▶ **PROBLEM TO SOLVE**: Could you give the number of lines in the entries below that contain the word "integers"? Only the number is wanted.

[Dataset records]
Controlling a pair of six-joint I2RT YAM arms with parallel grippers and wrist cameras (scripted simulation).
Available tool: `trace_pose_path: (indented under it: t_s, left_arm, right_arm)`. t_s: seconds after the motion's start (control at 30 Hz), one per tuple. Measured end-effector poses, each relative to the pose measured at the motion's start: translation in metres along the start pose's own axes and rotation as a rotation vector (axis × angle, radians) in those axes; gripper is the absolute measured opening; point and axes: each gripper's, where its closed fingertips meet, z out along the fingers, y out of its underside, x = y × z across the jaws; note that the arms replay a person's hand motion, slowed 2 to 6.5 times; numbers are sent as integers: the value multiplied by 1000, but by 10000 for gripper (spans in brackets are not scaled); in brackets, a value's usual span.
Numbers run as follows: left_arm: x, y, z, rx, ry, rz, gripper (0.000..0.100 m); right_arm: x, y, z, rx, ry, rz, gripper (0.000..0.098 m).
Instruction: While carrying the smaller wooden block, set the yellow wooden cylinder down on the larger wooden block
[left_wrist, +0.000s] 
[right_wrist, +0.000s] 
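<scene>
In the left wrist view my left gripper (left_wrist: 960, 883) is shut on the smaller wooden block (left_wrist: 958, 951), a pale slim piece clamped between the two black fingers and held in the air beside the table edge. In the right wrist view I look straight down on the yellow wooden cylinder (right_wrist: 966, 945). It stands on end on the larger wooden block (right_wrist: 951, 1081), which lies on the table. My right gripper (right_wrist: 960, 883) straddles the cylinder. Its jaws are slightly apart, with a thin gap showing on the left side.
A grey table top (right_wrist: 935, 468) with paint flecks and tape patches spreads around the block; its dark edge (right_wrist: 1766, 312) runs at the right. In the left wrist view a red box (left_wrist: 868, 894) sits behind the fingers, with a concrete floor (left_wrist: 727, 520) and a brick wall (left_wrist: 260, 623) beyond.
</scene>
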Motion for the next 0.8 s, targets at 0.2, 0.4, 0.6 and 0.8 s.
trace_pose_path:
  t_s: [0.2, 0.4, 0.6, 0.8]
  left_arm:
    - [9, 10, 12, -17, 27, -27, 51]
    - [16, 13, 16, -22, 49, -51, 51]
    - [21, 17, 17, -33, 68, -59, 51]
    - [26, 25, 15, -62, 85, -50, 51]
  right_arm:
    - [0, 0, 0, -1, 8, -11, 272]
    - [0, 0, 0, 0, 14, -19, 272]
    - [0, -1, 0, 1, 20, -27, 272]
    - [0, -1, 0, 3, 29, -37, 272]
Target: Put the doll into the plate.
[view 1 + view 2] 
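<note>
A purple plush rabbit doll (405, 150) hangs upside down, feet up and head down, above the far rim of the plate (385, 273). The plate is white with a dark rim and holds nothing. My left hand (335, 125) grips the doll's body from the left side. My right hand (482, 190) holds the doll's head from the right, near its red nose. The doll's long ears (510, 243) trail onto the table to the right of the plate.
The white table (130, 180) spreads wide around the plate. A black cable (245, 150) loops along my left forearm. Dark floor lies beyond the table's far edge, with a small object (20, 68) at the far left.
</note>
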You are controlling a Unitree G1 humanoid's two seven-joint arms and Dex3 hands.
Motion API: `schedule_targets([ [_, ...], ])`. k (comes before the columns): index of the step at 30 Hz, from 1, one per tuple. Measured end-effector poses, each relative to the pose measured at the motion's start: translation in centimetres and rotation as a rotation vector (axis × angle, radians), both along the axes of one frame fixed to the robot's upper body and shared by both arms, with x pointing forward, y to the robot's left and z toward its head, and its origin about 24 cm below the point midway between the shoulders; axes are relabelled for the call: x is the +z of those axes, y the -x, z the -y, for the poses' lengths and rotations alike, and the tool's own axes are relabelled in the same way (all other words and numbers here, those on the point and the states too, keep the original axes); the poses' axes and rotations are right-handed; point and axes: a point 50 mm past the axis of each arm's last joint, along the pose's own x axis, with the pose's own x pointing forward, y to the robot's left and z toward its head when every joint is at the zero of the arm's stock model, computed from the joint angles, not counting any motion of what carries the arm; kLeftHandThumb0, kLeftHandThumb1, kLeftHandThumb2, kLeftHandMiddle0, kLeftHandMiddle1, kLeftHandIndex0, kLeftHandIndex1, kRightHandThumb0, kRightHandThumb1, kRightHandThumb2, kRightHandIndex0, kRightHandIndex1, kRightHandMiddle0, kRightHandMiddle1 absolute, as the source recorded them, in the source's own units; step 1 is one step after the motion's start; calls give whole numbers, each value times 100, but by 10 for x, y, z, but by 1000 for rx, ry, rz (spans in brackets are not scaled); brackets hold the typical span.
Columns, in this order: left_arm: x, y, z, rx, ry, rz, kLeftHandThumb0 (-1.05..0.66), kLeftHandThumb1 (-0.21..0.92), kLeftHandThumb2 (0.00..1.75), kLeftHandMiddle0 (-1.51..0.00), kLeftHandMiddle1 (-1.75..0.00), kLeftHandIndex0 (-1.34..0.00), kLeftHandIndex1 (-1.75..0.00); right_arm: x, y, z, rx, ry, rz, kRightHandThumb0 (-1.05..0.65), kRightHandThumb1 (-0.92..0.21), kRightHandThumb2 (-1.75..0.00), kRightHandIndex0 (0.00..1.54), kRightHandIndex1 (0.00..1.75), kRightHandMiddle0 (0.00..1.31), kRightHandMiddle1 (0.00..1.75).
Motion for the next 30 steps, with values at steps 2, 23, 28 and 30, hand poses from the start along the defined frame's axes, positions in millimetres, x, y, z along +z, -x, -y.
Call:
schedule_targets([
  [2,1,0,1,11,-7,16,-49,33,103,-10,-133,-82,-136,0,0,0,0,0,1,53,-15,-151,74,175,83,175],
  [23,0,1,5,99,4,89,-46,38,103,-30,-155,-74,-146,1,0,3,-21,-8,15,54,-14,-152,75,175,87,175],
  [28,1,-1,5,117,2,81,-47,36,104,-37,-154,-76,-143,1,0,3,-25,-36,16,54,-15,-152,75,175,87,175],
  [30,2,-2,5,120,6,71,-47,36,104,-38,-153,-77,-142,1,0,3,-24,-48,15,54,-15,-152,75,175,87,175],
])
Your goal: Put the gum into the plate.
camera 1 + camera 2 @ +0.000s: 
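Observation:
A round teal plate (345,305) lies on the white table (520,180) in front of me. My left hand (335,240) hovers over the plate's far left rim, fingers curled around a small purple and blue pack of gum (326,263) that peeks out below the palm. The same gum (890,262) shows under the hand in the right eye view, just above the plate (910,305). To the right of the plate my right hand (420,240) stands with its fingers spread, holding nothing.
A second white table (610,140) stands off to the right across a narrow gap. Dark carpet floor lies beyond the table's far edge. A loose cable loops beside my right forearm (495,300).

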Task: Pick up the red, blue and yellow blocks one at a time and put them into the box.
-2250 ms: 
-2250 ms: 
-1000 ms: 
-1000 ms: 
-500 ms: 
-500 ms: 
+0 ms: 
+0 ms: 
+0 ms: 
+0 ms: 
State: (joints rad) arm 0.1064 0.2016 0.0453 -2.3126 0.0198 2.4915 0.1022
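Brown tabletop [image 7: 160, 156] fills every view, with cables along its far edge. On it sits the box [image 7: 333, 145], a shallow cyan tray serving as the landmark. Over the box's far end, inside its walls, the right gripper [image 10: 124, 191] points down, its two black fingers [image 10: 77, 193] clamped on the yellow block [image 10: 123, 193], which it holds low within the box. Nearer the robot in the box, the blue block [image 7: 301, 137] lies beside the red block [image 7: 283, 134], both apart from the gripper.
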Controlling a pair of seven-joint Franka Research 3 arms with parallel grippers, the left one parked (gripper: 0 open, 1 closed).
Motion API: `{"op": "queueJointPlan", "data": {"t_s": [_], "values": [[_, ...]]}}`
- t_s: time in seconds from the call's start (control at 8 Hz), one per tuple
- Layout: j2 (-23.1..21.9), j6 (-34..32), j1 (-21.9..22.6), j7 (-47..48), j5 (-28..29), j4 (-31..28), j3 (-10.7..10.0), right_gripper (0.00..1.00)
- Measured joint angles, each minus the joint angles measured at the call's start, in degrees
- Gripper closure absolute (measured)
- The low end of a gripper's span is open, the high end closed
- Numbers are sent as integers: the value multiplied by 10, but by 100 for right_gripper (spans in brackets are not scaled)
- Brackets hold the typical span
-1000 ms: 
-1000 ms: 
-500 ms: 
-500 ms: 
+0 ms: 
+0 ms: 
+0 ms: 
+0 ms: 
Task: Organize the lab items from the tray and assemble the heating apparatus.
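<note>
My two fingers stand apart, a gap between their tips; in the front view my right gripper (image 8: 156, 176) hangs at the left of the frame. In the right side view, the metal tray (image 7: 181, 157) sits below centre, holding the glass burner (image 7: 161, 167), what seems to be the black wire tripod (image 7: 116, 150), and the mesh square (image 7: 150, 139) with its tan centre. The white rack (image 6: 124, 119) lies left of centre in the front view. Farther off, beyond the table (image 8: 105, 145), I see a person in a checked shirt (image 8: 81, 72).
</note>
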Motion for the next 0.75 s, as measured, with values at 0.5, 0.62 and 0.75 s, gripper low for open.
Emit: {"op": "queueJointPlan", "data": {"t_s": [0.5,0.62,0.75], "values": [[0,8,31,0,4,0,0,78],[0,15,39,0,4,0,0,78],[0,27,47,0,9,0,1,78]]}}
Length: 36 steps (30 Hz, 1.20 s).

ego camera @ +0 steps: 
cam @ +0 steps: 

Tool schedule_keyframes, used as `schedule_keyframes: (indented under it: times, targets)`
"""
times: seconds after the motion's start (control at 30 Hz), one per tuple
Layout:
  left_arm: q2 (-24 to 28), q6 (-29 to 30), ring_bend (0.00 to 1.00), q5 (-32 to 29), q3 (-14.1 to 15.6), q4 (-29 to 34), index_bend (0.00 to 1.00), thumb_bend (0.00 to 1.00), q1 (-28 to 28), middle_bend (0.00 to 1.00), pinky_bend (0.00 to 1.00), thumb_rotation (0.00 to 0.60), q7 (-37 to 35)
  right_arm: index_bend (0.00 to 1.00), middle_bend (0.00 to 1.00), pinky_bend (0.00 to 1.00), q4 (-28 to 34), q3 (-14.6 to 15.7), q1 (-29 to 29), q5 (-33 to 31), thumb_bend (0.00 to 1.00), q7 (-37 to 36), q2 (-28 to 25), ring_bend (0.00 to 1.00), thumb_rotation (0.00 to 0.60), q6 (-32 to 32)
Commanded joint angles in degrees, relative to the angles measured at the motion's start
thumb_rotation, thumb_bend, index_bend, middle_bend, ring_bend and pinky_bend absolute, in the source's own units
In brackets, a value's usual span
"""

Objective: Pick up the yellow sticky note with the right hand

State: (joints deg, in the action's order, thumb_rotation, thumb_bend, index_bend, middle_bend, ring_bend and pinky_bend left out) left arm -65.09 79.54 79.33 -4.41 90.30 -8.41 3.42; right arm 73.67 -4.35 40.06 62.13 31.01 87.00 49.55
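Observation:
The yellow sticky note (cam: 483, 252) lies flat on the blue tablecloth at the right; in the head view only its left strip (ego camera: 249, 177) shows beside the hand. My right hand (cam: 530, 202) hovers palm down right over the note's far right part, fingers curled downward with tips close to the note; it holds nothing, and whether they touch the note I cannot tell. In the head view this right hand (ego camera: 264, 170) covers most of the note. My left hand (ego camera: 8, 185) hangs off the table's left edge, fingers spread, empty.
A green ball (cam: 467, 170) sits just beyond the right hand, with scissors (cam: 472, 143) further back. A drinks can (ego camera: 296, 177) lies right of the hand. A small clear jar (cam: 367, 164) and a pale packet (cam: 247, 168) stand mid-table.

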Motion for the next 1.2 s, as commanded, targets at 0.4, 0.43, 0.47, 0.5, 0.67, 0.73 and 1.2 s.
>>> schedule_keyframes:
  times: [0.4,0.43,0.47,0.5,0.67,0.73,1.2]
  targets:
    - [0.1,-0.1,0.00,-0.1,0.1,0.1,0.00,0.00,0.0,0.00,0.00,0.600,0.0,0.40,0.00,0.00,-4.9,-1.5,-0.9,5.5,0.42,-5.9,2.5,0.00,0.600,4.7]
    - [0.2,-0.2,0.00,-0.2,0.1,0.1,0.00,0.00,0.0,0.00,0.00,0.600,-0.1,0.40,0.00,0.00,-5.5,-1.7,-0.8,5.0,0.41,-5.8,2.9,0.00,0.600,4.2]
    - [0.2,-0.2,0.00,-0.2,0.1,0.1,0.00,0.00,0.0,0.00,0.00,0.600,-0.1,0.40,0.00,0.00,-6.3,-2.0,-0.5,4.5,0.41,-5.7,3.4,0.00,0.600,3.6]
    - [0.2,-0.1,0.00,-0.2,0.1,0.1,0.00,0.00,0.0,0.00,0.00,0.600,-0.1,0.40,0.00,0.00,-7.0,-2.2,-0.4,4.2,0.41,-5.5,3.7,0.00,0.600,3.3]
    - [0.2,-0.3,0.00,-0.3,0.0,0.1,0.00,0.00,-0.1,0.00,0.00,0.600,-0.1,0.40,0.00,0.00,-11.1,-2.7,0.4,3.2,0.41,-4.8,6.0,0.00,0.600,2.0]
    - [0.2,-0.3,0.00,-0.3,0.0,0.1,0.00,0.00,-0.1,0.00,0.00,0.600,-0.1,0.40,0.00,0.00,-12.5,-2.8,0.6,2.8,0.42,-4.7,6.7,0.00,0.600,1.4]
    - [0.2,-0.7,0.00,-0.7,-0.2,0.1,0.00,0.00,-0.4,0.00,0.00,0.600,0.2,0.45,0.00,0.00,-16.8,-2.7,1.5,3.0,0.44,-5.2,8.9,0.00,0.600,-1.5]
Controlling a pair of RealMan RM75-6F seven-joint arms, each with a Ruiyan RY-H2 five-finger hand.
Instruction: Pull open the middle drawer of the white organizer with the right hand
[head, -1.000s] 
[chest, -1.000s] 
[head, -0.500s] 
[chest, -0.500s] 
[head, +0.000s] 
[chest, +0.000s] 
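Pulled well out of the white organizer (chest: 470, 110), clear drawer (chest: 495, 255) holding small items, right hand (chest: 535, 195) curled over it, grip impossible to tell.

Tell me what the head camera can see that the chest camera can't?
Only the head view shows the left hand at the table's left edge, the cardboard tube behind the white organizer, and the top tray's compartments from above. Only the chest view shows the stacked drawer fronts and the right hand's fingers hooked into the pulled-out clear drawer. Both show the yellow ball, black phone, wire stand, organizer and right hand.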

▶ **SOLUTION TO THIS TASK**: 2